Dive Brief:
- A coalition of 37 sexual assault prevention groups and law firms is calling on the U.S. Department of Education to investigate colleges reportedly coercing students into signing agreements that restrict them from discussing misconduct they report under Title IX.
- Title IX is the cornerstone federal law banning sex-based discrimination in education settings, including sexual harassment and assault. In a letter Thursday, the organizations accuse institutions of pressuring students into following gag orders during or after Title IX investigations.
- The groups want the Education Department’s Office for Civil Rights to prohibit colleges from forcing students to sign such confidentiality agreements before providing them with accommodations or investigating their cases. They also want OCR to issue guidance for how colleges should inform students of their legal rights.
Dive Insight:
The letter to the Education Department comes at a volatile time in Title IX’s history. The Biden administration is rewriting regulations concerning the federal antidiscrimination law, and the Education Department says it will issue a draft of the new rules this month. However, the agency has delayed releasing new regulations twice.
This rule will direct how colleges must investigate and potentially punish campus sexual assault. It will replace one implemented by former Education Secretary Betsy DeVos. The DeVos-era regulations construct a tribunal system for evaluating sexual misconduct cases, as a way, the former secretary said, to protect long-disregarded due process rights.
Thursday's letter urges the department to craft policies about nondisclosure agreements as the new regulations loom.
It states that the Education Department should clarify, either in guidance or regulation, that colleges cannot cite federal privacy law as a reason to withhold information about sexual abuse cases. Institutions must provide students or their representatives copies of educational and investigative records when requested, the letter states. Colleges do not share details about sexual assault probes to the public.
An Education Department spokesperson said in an email “we look forward to reviewing the letter and responding directly to the organizations.”
The bulk of the letter focuses on the trend of colleges allegedly bullying students into signing confidentiality agreements that waive their legal rights under Title IX, such as receiving accommodations from a college.
Students aren’t often aware of the complexities of Title IX cases and are participating in these agreements unknowingly. Demanding students sign an agreement as a condition to receive information about and participate in Title IX cases is illegal, the organizations argue.
Officials are forcing students, they say, to sign the agreements to receive federally guaranteed protections, as well as information connected to Title IX cases, such as a case’s outcome or related sanctions.
“The agreements — conditioning access to a school’s grievance process on silence and a forfeiture of other rights or due process — are coercive, unconscionable, and retaliatory,” the letter reads.
It references several examples of these contracts, such as one drafted by the University of Alabama at Birmingham. The agreement, which the organizations obtained a copy of, prohibits students and others who participate in Title IX processes from sharing details of those procedures. The university is requiring them to sign it to receive evidence collected during an investigation and a final report stemming from it.
Those who violate the deal could be expelled, or in the case of employees, be fired.
U of Alabama at Birmingham spokesperson Alicia Rohan said in an email the university’s nondisclosure agreement does not prevent students from filing complaints, lawsuits or police reports.
She said the contract is “intended to support a complainant bringing claims forward without fear of public reprisals” and complies with federal regulations.
“We encourage our students to report Title IX issues and have found that the confidentiality afforded by the Title IX process makes students more comfortable in reporting such matters,” Rohan said.

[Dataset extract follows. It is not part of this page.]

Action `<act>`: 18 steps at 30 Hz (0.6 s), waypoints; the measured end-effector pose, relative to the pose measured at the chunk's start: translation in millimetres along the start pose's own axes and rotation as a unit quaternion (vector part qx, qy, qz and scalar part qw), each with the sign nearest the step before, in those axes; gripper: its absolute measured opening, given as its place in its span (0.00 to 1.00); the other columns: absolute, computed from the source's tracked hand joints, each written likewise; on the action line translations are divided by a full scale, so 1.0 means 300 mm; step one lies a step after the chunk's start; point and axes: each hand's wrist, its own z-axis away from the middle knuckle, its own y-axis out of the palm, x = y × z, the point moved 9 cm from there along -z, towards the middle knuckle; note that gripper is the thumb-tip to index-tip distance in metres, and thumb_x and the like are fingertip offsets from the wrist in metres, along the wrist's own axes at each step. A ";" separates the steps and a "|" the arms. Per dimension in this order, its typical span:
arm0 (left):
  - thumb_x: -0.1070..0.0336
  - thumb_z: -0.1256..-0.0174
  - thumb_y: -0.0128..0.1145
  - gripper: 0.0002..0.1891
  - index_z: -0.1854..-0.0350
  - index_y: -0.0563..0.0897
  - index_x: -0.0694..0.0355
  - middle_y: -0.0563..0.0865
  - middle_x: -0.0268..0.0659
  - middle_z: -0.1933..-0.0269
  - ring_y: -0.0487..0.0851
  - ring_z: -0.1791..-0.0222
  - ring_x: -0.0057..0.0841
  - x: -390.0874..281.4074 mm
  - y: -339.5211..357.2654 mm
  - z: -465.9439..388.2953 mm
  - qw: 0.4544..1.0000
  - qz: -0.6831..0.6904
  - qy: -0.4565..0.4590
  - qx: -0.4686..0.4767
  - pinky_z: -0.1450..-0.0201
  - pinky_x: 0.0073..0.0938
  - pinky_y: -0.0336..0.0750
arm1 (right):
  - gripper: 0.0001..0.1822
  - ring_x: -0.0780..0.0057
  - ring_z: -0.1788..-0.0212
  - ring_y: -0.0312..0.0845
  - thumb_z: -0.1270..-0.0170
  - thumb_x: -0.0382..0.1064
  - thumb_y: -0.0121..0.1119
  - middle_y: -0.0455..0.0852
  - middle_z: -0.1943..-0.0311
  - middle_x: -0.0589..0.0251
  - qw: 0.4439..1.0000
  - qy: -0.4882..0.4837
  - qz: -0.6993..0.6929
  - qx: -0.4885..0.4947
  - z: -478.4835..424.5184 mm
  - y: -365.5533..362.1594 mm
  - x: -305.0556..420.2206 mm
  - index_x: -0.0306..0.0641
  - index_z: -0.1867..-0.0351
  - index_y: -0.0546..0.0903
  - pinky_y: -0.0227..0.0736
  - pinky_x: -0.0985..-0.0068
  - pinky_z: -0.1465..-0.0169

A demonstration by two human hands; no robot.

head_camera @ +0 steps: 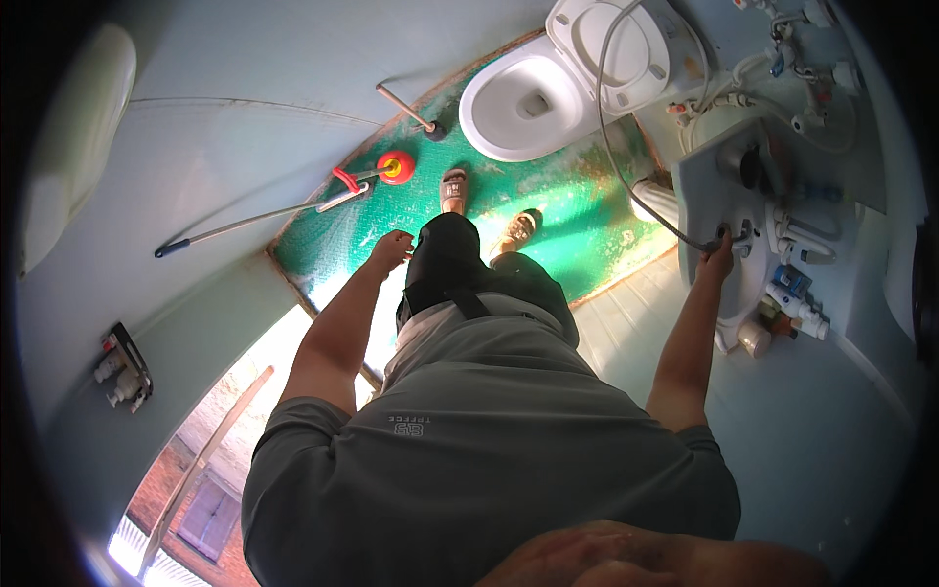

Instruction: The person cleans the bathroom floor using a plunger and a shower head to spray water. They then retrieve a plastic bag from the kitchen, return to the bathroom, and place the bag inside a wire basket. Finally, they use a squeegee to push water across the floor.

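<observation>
My right hand (715,258) is shut on the dark end fitting of a grey flexible hose (610,147), over the white washbasin (708,191) and beside its metal tap (744,238). The hose arcs up from there, passing in front of the raised toilet lid (616,48). My left hand (392,252) hangs by my left thigh with its fingers loosely curled, and nothing shows in it. Ahead of my sandalled feet stands a white toilet bowl (524,103), its seat and lid up.
Left of the toilet are a wooden-handled plunger (433,130), a red-and-yellow round-headed tool (396,168) and a long-handled squeegee (242,224). Bottles (796,304) crowd the basin's edge. Pipes and valves (788,66) line the wall. The green floor (579,242) has a raised border. A doorway opens at lower left.
</observation>
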 end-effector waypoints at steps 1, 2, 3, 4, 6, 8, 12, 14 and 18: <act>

York College of Pennsylvania, a private institution, has a similar arrangement as U of Alabama at Birmingham, and the college references federal privacy law as a reason for having Title IX case participants sign its confidentiality agreement. The college says that students and others may be receiving protected information under the privacy law.
The contract states the college could pursue legal action if the nondisclosure agreement is violated.
A statement from York College said it asks individuals to sign the agreements to protect educational records from being disclosed outside of disciplinary processes. Its agreement explicitly states that it is not intended to prevent an accuser from discussing allegations, the college said.
The document also does not stop students from using evidence gathered by the college in court cases or complaints to the Education Department, the college said. And the college “has never and would never threaten to impose academic sanctions on a student for discussing their allegations with anyone.”
"The use of such agreements is sanctioned by the U.S. Department of Education," York College's statement said.